Given material
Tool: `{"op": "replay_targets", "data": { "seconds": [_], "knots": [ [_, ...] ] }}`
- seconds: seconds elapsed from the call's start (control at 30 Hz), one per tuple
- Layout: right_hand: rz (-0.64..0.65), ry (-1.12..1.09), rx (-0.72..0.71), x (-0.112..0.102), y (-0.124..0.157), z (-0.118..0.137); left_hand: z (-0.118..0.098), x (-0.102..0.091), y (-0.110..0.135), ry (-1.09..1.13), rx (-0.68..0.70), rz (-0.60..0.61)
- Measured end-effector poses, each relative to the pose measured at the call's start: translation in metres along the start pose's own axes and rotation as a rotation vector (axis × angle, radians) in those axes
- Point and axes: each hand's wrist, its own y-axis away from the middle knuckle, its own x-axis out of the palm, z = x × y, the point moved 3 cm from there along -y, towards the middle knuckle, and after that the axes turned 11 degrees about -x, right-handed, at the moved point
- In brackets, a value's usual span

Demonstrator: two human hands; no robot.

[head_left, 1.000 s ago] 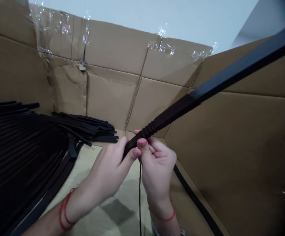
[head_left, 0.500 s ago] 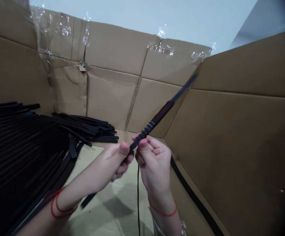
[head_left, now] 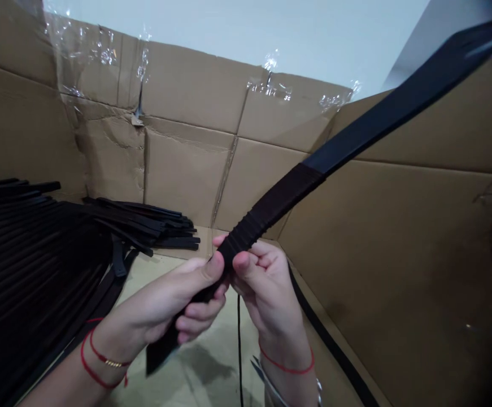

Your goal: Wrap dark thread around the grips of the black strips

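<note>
Both my hands grip one long black strap (head_left: 356, 133) inside a large cardboard box (head_left: 398, 226). My left hand (head_left: 178, 305) is wrapped round the strap near its lower end, which sticks out below the fist. My right hand (head_left: 262, 282) pinches the strap just above, at a ribbed section bound with dark thread. From there the strap rises to the upper right, past the box wall and out of view. A thin black thread (head_left: 239, 345) hangs down between my wrists.
A big pile of similar black straps (head_left: 38, 254) fills the left of the box, with a smaller bundle (head_left: 152, 223) behind it. One more black strip (head_left: 330, 345) lies along the right wall's foot. Taped cardboard walls close in on three sides.
The strap has turned from edge-on to its broad face and swung back up to the right. My left hand has slid so more of the lower end sticks out.
</note>
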Motion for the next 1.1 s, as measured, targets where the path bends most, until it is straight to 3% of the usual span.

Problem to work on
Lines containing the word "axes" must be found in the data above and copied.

The answer
- Measured end-effector poses, each relative to the pose measured at the call's start: translation in metres along the start pose's own axes and rotation as a rotation vector (axis × angle, radians) in those axes
- Point and axes: each hand's wrist, its own y-axis away from the middle knuckle, its own x-axis out of the palm, z = x × y, the point moved 3 cm from there along -y, towards the middle knuckle, and after that the axes turned 11 degrees about -x, right-handed, at the moved point

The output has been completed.